Ян смутился — он никак не мог припомнить, кто из них первым выдвинул эту мысль.
— Делай как знаешь, — бросил он и направился к двери.
— Ты идешь работать над пьесой, дорогой мой? — спросила госпожа Сикс, когда Ян уже взялся за ручку.
— Нет, я к Тюльпу.
— Хочешь поговорить с доктором насчет господина ван Рейна? Я бы на твоем месте подождала вечера: ты вряд ли застанешь его сейчас дома.
— Не знаю, дома он или нет, но прогулка успокоит меня — с горечью ответил юноша.
И когда он, закрыв за собой дверь, вышел в прихожую, ему с трудом удалось подавить в себе желание ударить ногой по красивой деревянной панели.

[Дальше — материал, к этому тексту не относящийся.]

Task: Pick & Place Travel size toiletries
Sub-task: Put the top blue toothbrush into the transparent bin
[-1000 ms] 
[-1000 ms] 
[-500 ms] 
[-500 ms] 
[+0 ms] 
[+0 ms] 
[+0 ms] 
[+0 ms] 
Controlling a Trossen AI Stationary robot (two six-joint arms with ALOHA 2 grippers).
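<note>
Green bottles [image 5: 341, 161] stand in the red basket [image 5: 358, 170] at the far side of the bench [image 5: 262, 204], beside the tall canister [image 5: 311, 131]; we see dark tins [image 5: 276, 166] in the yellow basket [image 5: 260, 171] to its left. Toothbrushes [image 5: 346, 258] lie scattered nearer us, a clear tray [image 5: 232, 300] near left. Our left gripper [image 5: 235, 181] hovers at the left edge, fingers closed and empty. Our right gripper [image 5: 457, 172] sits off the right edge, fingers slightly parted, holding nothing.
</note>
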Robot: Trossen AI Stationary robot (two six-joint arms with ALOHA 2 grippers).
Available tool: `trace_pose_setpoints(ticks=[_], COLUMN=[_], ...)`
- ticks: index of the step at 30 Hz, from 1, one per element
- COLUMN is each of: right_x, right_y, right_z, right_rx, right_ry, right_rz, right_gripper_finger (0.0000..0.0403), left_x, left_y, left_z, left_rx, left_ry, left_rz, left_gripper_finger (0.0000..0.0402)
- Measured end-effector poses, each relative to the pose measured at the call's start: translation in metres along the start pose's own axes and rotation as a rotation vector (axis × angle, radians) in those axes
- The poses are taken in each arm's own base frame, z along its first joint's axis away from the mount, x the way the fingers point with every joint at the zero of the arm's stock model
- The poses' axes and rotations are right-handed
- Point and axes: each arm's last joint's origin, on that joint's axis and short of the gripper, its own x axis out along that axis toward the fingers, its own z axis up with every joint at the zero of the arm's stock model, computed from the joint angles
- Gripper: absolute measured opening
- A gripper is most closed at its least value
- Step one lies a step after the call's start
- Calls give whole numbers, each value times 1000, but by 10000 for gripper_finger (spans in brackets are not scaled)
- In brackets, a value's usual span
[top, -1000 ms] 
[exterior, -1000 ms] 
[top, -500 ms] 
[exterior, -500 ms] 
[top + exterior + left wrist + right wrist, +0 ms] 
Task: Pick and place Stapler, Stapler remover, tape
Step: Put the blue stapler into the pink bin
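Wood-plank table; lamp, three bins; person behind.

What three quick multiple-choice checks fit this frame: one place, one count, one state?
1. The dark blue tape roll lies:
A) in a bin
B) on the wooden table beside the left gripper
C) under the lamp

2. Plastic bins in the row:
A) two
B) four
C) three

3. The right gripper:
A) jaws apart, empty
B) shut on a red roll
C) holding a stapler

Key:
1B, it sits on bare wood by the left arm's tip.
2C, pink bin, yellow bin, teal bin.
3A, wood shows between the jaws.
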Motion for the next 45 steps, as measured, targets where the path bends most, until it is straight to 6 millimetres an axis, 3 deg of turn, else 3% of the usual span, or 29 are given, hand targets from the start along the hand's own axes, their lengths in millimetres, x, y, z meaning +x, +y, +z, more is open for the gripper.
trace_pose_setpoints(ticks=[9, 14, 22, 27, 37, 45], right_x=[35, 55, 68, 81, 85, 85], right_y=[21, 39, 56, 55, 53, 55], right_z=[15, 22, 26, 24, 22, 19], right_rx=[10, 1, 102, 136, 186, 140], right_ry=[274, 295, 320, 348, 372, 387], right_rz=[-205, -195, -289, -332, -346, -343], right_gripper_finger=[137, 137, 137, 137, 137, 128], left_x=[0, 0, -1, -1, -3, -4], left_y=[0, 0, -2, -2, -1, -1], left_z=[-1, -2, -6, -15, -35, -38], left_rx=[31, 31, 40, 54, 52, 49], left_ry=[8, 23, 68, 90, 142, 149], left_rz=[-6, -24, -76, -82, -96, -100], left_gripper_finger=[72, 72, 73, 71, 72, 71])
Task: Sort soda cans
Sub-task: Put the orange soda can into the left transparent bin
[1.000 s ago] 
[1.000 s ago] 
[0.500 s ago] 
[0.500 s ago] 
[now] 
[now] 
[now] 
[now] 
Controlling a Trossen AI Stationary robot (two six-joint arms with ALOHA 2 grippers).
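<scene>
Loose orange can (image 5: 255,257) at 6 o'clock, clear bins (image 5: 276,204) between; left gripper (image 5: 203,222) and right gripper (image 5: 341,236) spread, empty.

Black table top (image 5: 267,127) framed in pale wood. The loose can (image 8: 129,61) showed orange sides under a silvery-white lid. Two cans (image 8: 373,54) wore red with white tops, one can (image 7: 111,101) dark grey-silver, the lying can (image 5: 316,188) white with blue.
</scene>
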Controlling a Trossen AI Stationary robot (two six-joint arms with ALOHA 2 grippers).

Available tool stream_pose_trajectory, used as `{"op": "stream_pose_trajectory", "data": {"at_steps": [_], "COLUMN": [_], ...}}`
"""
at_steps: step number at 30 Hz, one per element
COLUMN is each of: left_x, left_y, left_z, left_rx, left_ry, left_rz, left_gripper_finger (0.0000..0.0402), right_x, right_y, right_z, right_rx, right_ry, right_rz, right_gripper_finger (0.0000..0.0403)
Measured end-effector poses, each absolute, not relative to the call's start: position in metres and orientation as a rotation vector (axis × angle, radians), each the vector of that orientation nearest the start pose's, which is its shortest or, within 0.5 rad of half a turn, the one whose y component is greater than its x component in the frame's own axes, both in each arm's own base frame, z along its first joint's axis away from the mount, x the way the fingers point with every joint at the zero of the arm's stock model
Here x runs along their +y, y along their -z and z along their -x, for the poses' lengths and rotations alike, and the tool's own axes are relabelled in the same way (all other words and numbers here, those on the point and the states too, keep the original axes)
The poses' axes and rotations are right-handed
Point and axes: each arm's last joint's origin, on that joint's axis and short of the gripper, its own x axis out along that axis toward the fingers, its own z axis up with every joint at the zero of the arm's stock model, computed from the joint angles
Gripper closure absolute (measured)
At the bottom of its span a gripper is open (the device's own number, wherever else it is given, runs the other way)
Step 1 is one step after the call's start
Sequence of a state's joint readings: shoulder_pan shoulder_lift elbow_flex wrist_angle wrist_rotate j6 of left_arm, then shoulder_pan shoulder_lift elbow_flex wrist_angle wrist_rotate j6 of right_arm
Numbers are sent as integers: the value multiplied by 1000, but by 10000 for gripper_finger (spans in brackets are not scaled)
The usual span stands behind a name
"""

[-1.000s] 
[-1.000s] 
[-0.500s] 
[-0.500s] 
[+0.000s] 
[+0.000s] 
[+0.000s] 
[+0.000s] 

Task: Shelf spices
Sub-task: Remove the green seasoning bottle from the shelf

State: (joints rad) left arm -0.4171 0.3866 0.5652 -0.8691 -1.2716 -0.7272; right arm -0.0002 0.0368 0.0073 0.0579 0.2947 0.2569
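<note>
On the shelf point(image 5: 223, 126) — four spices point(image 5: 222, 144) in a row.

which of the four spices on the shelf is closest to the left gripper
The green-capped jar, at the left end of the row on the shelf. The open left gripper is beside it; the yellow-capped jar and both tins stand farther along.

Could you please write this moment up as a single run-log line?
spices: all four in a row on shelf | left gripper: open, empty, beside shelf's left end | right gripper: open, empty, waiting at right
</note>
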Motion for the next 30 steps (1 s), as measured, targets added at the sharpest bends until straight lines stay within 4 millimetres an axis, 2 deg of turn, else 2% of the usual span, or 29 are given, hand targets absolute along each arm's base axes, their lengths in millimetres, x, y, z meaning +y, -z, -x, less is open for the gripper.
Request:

Он понимал, что, оставшись одна, мать смеется сейчас над ним — смеется любовно, нежно, снисходительно покачивая седеющей головой, но смеется.
* * *
К исходу зимы любой дом приобретает мрачный вид — так всегда утверждали и мать, и Лисбет, и Саския. Только основательная весенняя уборка может избавить жилище от пятен грязного талого снега на плитах пола и коврах, от сажи, которая, несмотря ни на какую тягу, летит из трубы, от дыма, вырывающегося из камина. В феврале у любого дома вид мрачный. Но настолько ли мрачный? — спрашивал себя Рембрандт в этот унылый воскресный вечер, расхаживая взад и вперед по залу, которым пользовались теперь только ученики, когда он сажал их делать наброски со статуи Калигулы или рисунки с картин Рейсдаля и Браувера. Был ли на Бреестрат или даже во всем Амстердаме еще один такой же мрачный большой дом, как этот?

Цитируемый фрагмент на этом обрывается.